Dans la première, l’écrivain humain est un instrument passif entre les mains de Dieu ; dans la
seconde, il est véritablement auteur.. Si on tient la conception autoritaire de l’action de Dieu,
l’auteur (Moïse, David, Isaïe, Jean… tout comme Mahomet) n’est qu’un instrument passif
dans la main de Dieu. Il écrit ce qu’il ne comprend pas. Dans la deuxième conception, au
contraire, Dieu respecte l’auteur humain qu’il associe à son projet.
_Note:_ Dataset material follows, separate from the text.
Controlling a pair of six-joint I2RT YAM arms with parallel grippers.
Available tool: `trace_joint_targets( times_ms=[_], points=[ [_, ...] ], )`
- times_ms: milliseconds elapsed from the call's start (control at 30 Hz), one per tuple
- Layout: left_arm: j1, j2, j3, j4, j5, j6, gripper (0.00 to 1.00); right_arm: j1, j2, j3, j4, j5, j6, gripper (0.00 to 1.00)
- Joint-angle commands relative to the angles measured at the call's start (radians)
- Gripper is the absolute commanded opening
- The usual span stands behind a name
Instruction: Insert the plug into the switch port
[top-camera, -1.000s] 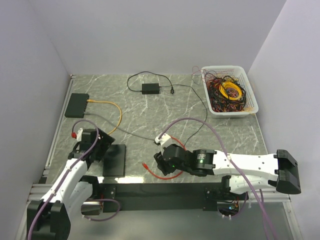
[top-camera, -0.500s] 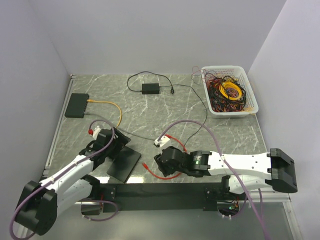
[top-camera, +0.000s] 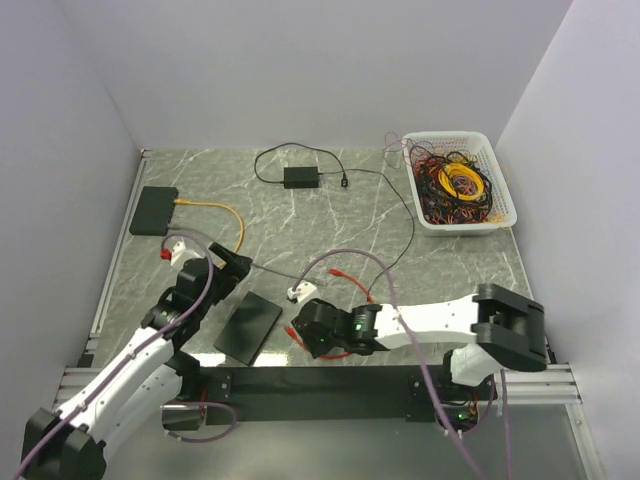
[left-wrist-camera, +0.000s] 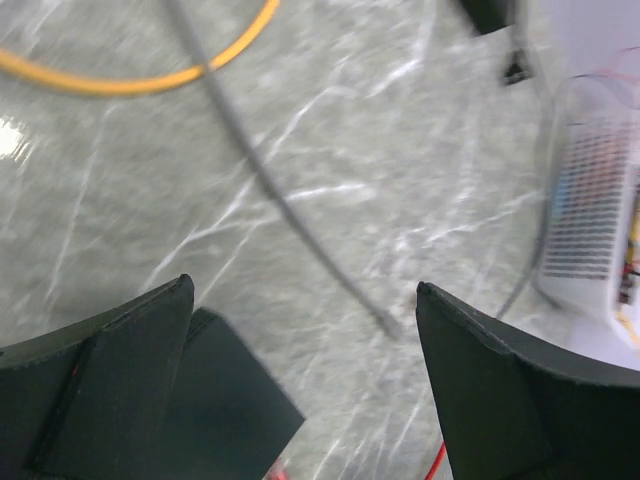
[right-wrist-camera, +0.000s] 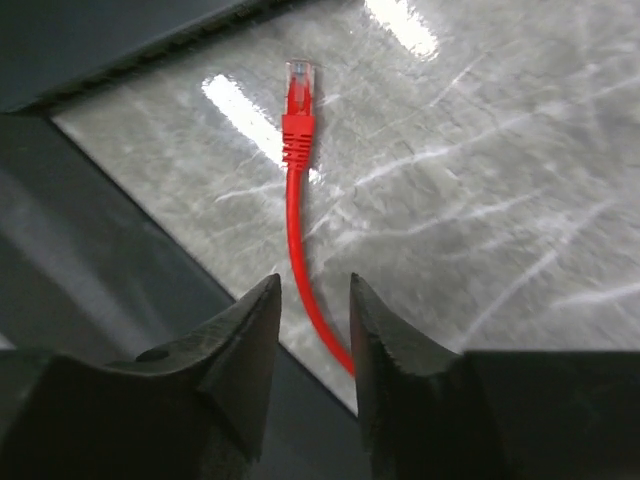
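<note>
**Red plug lying on the bench right in front of the right pincer, switch way off to the left**

Biggest thing first: the grey marble-look bench fills most of the top view. The right arm reaches across its near edge toward the middle, and the left arm angles up along the left side.

At the back right sits a white basket stuffed with tangled cables. Between the two arms there's a flat black pad lying on the bench.

The switch is the black box at the far left, with a yellow cable plugged into it. A small black adapter sits near the back wall.

Left pincer is spread wide with nothing between its fingers, just bench and a grey cable below it.

Right pincer is low over the red cable. Its jaws are only narrowly parted and the cable runs through the gap, which looks wider than the cable, so they're not clamped on it.

The plug lies flat just ahead of those fingertips, close to the near edge and well apart from the switch.
</note>
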Motion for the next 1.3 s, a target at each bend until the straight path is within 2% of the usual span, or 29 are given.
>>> trace_joint_targets(
  times_ms=[0, 67, 267, 633, 767, 1000, 1267],
  points=[
    [-0.002, -0.081, -0.052, 0.092, 0.008, 0.069, 0.99, 0.006, 0.077, 0.056, 0.107, 0.001, 0.013, 0.39],
    [-0.002, -0.137, -0.075, 0.104, 0.005, 0.075, 0.99, 0.006, 0.105, 0.072, 0.127, 0.011, 0.013, 0.34],
    [-0.002, -0.218, -0.137, 0.117, -0.009, 0.089, 0.99, 0.006, 0.174, 0.115, 0.147, 0.021, 0.005, 0.33],
    [-0.002, -0.161, -0.151, 0.158, 0.002, 0.11, 0.98, 0.005, 0.3, 0.217, 0.07, 0.074, -0.009, 0.33],
    [-0.002, -0.17, -0.158, 0.163, 0.005, 0.116, 0.98, 0.006, 0.291, 0.213, 0.053, 0.102, 0.002, 0.34],
    [-0.002, -0.18, -0.166, 0.163, 0.002, 0.115, 0.98, 0.006, 0.255, 0.214, 0.013, 0.145, 0.008, 0.4],
    [-0.002, -0.172, -0.17, 0.169, 0.013, 0.11, 0.98, 0.006, 0.297, 0.242, 0.029, 0.139, 0.005, 0.41]
  ],
)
L’écrivain est un véritable
écrivain. Pour cette raison, le texte sacré est circonstancié. Il est lié à une certaine culture et à
un certain état du savoir. Une lecture, même superficielle, des textes bibliques le montre ;
chaque livre a son style et sa manière de dire et de penser. C’est ce que dit la doctrine
catholique dans le texte cité plus haut : « Il faut donc que l’interprète cherche le sens qu’en
des circonstances déterminées, l’hagiographe, étant donné les conditions de son époque et de
sa culture, a voulu exprimer et a de fait exprimé à l’aide des genres littéraires employés de son
temps » (Concile Vatican II, Dei Verbum, n° 21). Dans cette perspective, il est nécessaire
pour comprendre le texte de mettre en œuvre des exigences d’analyse littéraire, de critique
historique, d’inscription dans un contexte, de considération sur l’intention de l’auteur humain
qui est un véritable auteur. Ceci ouvre sur des débats théologiques : comment s’accordent
l’action de Dieu et l’action de l’homme ou plus généralement les processus de la nature
Aussi il importe de conclure que le créationnisme est un contre-sens sur la notion
traditionnelle de création : cette notion dit que Dieu pose dans l’existence tous les êtres et tout
de l’être de chaque être. Il les pose selon leur nature ; il les pose dans leur autonomie. Ceci
vaut pour tout être et tout particulièrement pour l’être humain où l’autonomie est liberté. En
lien avec cette critique, j’ajoute une mise en garde. Les adversaires de la foi – matérialistes ou
rationalistes athées – arguent de la suffisance de la science pour récuser toute référence à
Dieu. Ils participent de la même erreur que les créationnistes en faisant de l’action de Dieu
une intervention qui fausse les lois de la nature ; ils réduisent Dieu à être une force de la
nature parmi d’autres et du même ordre. Ces remarques négatives ne valent que si par ailleurs
une recherche est entreprise pour montrer comment la nouvelle vision de la vie peut être
assumée dans la vision chrétienne de l’homme et de l’histoire du salut. Le chantier est ouvert.